Para facilitar para o motorista, todos os dias descia até uma avenida no final do quarteirão do hotel e ali, enquanto aguardava meu veículo, me encantava com a quantidade de crianças se dirigindo às escolas das imediações.  Todas impecavelmente uniformizadas, coloridas com seus ponchos e lindas. Cusco se orgulha pela quantidade e qualidade de suas escolas. 





quarta-feira, 6 de julho de 2016

PERU – Compilado de Viagem VIII – Puno - Cusco


16 de junho - sétimo dia de viagem - 6h. Na rodoviária de Puno, despeço-me do cordial cão que cumprimenta a todos solicitando atenção e embarco rumo a Cusco, numa viagem de 365 km, na Rota do Sol, onde faremos paradas estratégicas para conhecer diversas paragens e almoçar. É um ônibus de turismo, com guia, comissária e serviço de bordo.


Como passei muito mal na noite anterior e a falta de ar persistia, pedi ajuda e logo me serviram chá de coca e em pouco tempo me sentia bem melhor, para dar adeus à paisagem ferruginosa de Puno e começar a avistar o vale do Rio Orubambo.




Primeira parada: Pukara – Altitude: 3.575m

Visitamos o Museu Lítico, depositário de diversas esculturas em blocos únicos do período pre inca e onde não é permitido fotografar em seu interior.  Ali sobressai à paisagem a majestosa construção da igreja de Santa Izabel de um lado vestígios de terraças incas de outro.











Segunda Parada: La Raya - Altura: 4.335m

Uma parada estratégica para admirar a montanha mais alta do Peru e uma parte da Cordilheira dos Andes com seus cumes cobertos de neve. E, como em todo ponto turístico o comércio do artesanato local aí também se faz presente.




Dali fomos para o local do almoço, o acolhedor restaurante La Pascana, em Sicuani, à margem da rodovia, que além de boa comida conta com um entorno pitoresco, com plantações, capela, cachoeira e animais da região. 




Terceira Parada: Parque Arqueológico de Raqchi

Logo na entrada do parque, a bela visão da igreja de San Pedro de Cacha, do tempo colonial. No sítio arqueológico as ruínas de uma cidadela inca ao redor do templo com 12m de altura e 90m de comprimento, com duas fileiras de 11 colunas, dedicado ao deus Wiracocha, o criador de tudo o que existe.  

O complexo arqueológico fica a 3.460m de altitude e apesar da destruição com a invasão espanhola, restam muito de suas paredes  de adobe a base de pedras vulcânicas. As construções impressionam pela grandiosidade e organização.














Quarta parada: Andahuaylillas (repita se for capaz!)
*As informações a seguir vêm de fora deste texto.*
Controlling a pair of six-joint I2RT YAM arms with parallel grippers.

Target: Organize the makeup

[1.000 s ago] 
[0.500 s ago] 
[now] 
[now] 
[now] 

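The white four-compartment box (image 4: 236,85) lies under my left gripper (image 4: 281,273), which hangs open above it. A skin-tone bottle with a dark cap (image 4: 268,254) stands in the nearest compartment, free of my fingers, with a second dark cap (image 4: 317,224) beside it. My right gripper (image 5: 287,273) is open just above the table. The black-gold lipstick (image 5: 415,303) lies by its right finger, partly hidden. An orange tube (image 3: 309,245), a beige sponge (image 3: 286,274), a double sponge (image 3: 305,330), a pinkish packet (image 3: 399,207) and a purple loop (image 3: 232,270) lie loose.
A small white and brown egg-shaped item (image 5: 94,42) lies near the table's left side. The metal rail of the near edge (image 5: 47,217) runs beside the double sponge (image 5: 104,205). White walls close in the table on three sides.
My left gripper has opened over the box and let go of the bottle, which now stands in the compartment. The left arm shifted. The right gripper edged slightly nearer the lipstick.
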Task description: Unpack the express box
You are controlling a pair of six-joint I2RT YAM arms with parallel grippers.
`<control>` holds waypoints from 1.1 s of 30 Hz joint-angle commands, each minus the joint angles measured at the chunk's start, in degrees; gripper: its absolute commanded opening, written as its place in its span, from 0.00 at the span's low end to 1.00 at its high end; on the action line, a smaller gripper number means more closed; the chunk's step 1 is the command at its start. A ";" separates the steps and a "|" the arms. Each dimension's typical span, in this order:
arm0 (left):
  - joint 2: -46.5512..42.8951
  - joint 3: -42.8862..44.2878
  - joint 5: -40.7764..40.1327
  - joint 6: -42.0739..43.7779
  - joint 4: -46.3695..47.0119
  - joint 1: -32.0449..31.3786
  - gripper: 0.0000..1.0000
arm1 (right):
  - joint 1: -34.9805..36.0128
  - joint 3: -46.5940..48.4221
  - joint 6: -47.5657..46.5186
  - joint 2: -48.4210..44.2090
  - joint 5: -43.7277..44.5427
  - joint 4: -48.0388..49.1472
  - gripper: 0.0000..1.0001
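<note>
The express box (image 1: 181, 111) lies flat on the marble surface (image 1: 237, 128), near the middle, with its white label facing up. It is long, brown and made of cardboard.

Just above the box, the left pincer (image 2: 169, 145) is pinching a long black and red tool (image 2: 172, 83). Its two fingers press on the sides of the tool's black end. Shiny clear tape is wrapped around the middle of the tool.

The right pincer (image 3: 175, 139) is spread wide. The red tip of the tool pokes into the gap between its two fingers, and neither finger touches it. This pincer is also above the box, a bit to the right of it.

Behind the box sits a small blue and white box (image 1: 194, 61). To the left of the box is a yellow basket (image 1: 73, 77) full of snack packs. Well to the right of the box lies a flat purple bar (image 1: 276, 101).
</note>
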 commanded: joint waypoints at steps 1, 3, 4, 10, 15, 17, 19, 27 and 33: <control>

Uma comunidade andina onde se localiza a Igreja de São Padro Apóstolo, considerada a Capela Sistina da América Latina. Um belíssimo exemplar do Barroco Andino, totalmente recoberto de pinturas, seu interior remete à obra de Michelangelo. Não é permitido foto em seu interior, mas ele pode ser visto em fotos que não lhe fazem jus, no google.



E com essa visão maravilhosa seguimos para nosso destino final do dia: Cusco.